Sure, the bottom shelf of my tiny pantry may already be filled with one too many open packages of pasta, but that doesn’t mean you’re off the hook tonight. You’re stepping in once again as my number one noodle substitute, and there’s nothing you can do about it.
Look, we both know that a roasted vegetable can only go so far when it’s parading around as pasta, but if anyone can do it (and do it well), it’s spaghetti squash. In several recent endeavors with the globular vegetable, including this pesto-laced one, I discovered a very important secret:
Though what you do with the squash strands once they’re roasted and forked out of their shell is obviously significant, it’s the cooking process that truly makes or breaks whatever recipe you use them in.
Overcook them or use a temperature that’s too low, and your finished result will be semi-steamed squash flesh that’s somewhat… mushy.
You may get a few lucky strands that you’re able to swirl onto a fork from the thicker portions of the squash, but you’d get better use out of the thing if it’s over– or under-done by turning it into a hat and scaring the pizza guy.
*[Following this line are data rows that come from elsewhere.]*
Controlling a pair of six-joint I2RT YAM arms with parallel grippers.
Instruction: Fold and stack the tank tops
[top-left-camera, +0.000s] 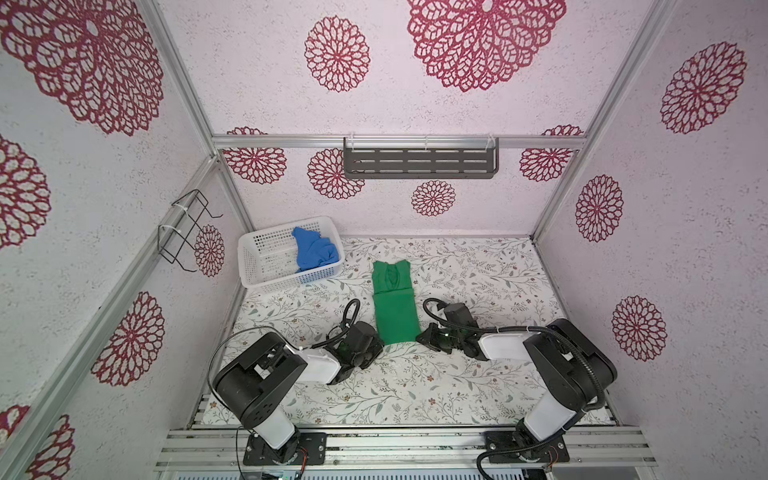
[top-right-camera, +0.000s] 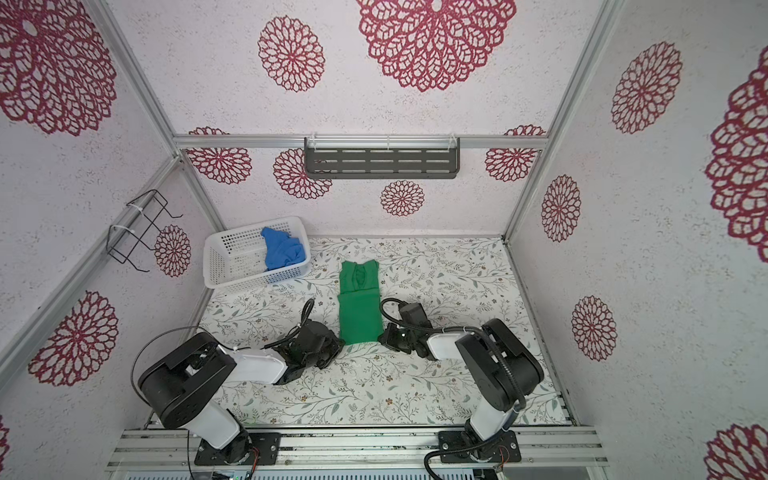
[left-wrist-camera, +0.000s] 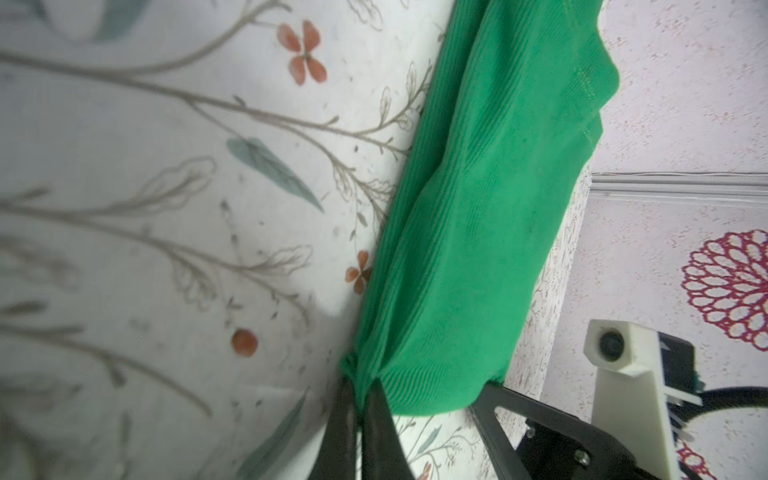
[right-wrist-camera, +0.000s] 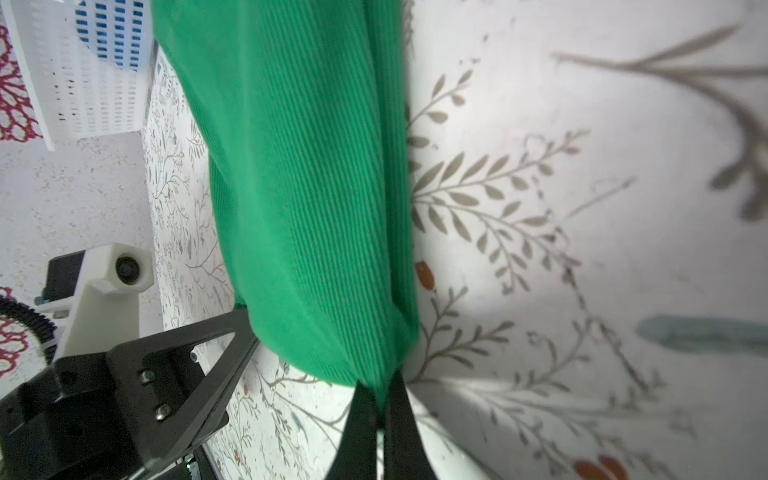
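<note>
Two tank tops: green tank top (top-left-camera: 395, 309) lies folded on the surface (top-left-camera: 478, 282), near corners clamped by left tool (left-wrist-camera: 360, 384) and right tool (right-wrist-camera: 380, 386); blue tank top (top-left-camera: 313, 249) sits crumpled in the white basket (top-left-camera: 286, 280).

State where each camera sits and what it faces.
Top views: overhead, looking down on table, left arm, right arm, green tank top, basket holding blue tank top.
Left wrist: on the left arm, facing along left gripper, shut on green tank top's corner.
Right wrist: likewise, right gripper shut on the other corner.
Shared: all show the green tank top; each wrist view catches the opposite gripper.
</note>
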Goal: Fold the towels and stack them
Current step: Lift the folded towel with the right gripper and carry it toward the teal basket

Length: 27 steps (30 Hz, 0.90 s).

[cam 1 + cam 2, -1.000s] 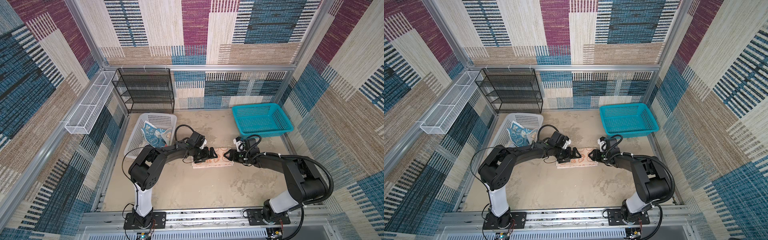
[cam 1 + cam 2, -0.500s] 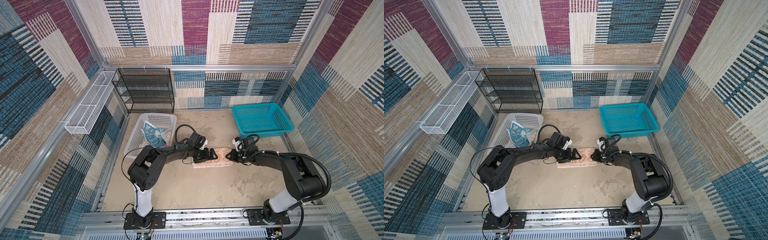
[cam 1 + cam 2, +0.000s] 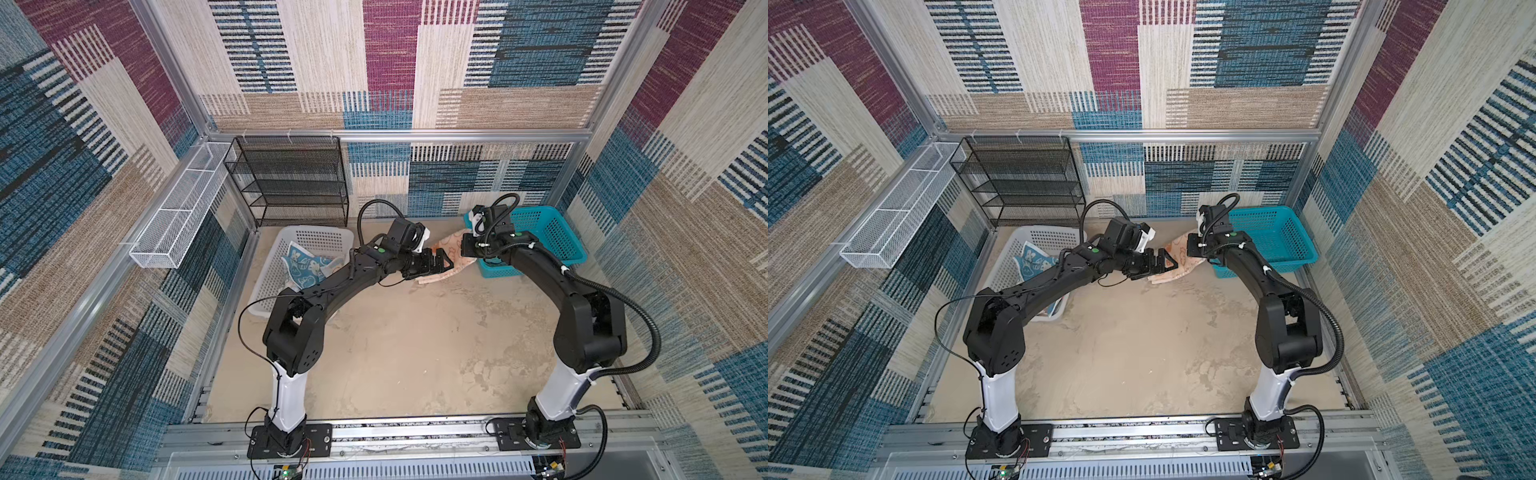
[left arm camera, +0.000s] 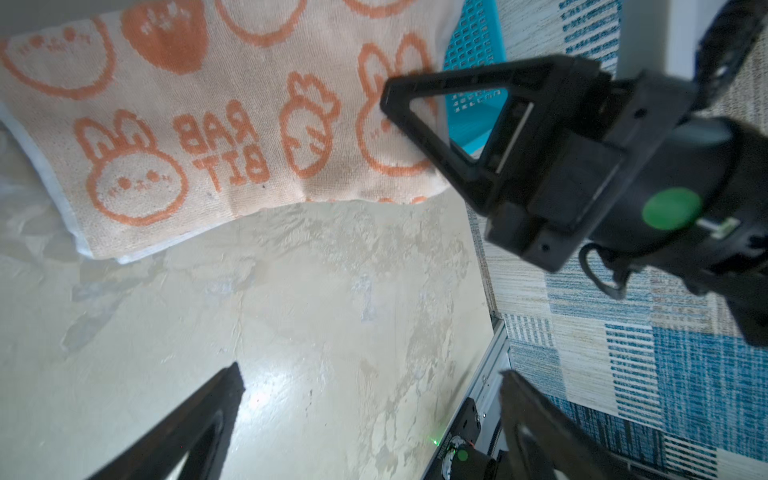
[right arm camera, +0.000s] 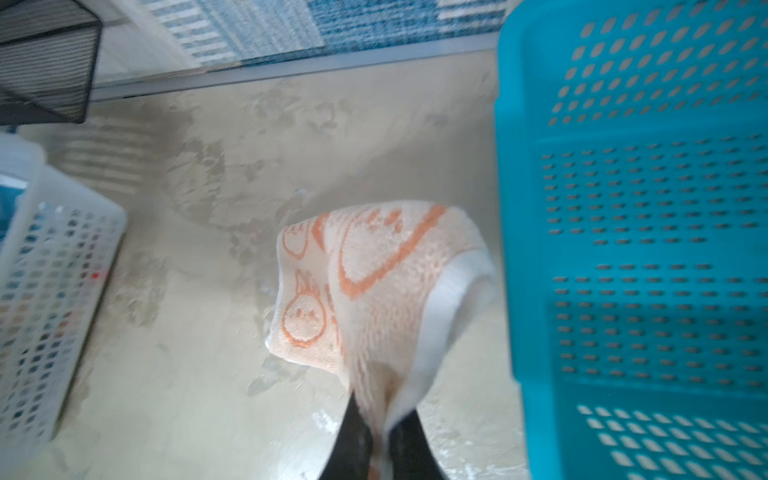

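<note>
Orange-and-cream rabbit towel (image 3: 451, 249) (image 3: 1177, 253) is between the two grippers, just beside the near left corner of the teal basket (image 3: 557, 237). We see that the right gripper (image 5: 380, 436) is clenched on one end of it. In the right wrist view the cloth (image 5: 374, 282) comes out from between the two black fingers and its white border folds over. The held end is raised above the table (image 3: 415, 353), and the rest slopes down toward the left arm. We cannot tell if its low corner touches the table.

In the left wrist view the towel (image 4: 232, 124) shows orange rabbit faces, carrots and the letters RAB BIT. The left gripper (image 3: 442, 262) (image 4: 370, 415) is released, with its jaws wide apart and nothing between them. It is near the lower part of the towel.

We see a blue-and-white towel (image 3: 305, 266) (image 3: 1034, 262) lying crumpled in the white basket (image 3: 320, 235), on the left side of the table. A black wire shelf (image 3: 291, 183) is against the back wall, behind this basket.
</note>
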Motion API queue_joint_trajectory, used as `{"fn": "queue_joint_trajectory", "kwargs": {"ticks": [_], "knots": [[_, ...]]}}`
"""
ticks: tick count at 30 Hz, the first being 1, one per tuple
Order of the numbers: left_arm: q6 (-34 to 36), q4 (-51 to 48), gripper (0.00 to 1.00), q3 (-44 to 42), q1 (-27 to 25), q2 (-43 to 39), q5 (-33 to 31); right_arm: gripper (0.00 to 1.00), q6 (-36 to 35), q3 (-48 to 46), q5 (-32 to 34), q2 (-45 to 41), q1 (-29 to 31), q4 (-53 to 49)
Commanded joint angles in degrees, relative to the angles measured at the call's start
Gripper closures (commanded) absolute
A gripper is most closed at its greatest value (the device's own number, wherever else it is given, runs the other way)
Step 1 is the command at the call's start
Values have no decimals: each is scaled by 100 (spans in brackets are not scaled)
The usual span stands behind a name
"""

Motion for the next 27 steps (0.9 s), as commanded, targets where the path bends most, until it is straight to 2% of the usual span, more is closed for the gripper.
{"fn": "queue_joint_trajectory", "kwargs": {"ticks": [1, 4, 8, 14, 19, 27], "knots": [[42, -342, 1, 321, 1, 209, 53, 100, -565, 966, 821, 452, -99, -977], [99, -460, 1, 632, 18, 413, 82, 100, -827, 1801, 941, 909, -254, -1361], [353, -800, 1, 1116, 45, 637, -2, 100, -1058, 2641, 479, 1243, -583, -1638], [490, -1221, 1, 2035, 124, 1187, 72, 100, -1477, 3604, 243, 1800, -920, -2167], [629, -1745, 1, 2809, 140, 1665, 109, 100, -1823, 3389, 344, 1833, -1072, -2010], [742, -1959, 1, 3041, 192, 1892, 94, 100, -2477, 2287, 870, 1483, -1256, -1176]]}}
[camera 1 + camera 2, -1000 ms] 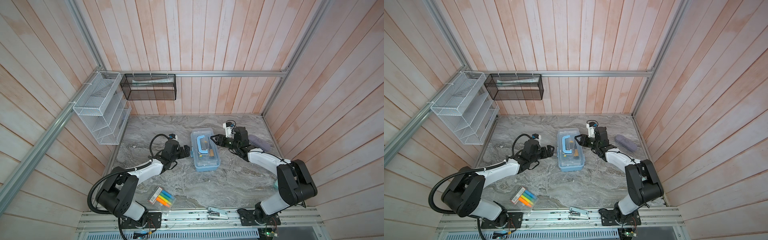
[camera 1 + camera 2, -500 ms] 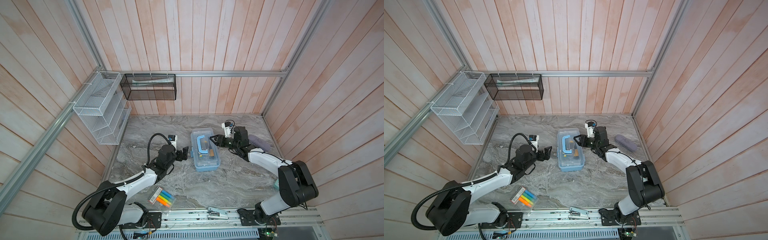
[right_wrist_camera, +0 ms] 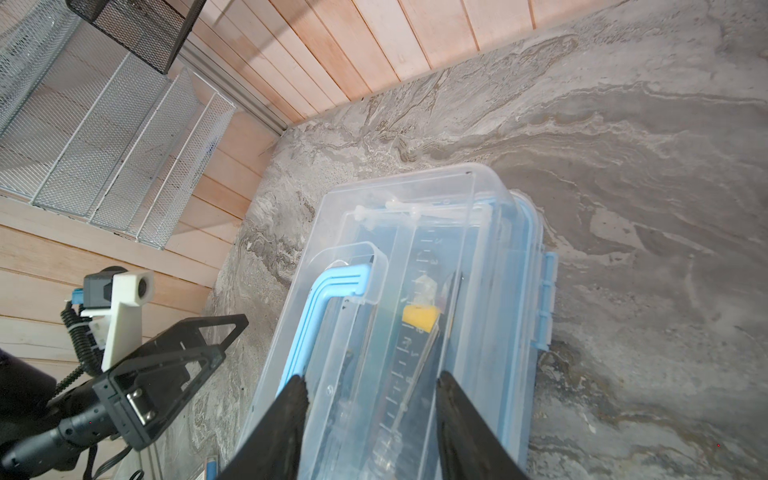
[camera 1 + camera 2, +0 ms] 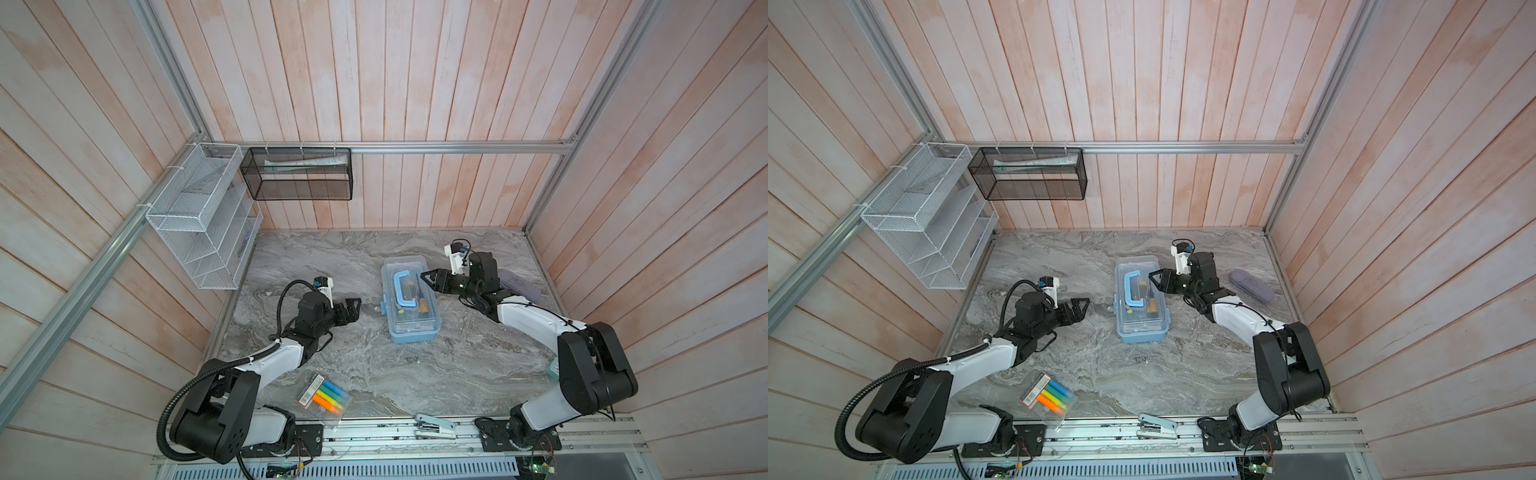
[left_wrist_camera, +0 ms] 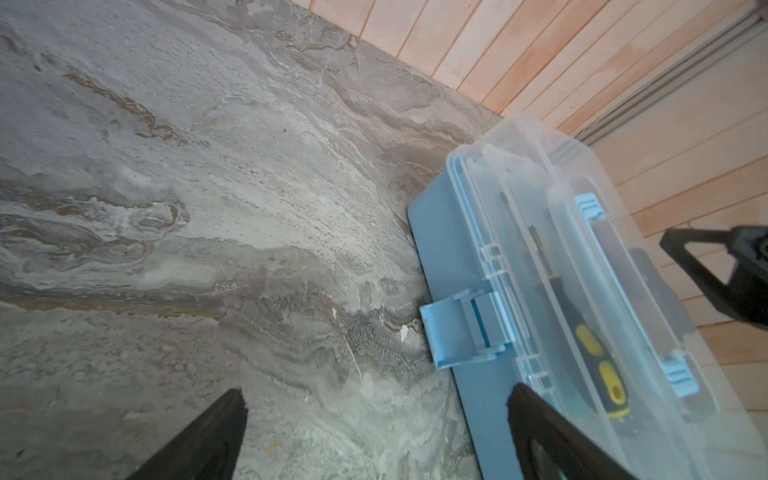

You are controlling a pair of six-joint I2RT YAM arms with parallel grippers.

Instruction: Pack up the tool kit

If you do achieve the perfect roast – and you can, I believe in you! – what you end up with are tender, slightly crisp, mildly sweet threads that stand in a category all their own.
Flavor-wise, no one ever said that spaghetti squash was related (or truly comparable) to flour-based pasta, and I’m okay with that.
To be honest, when I’m working with spaghetti squash, I’m not hoping for a food coma. I’m not looking for a dish that’s super hearty or pants popping. I’m craving something boldly flavorful, yet somewhat refreshing at the same time.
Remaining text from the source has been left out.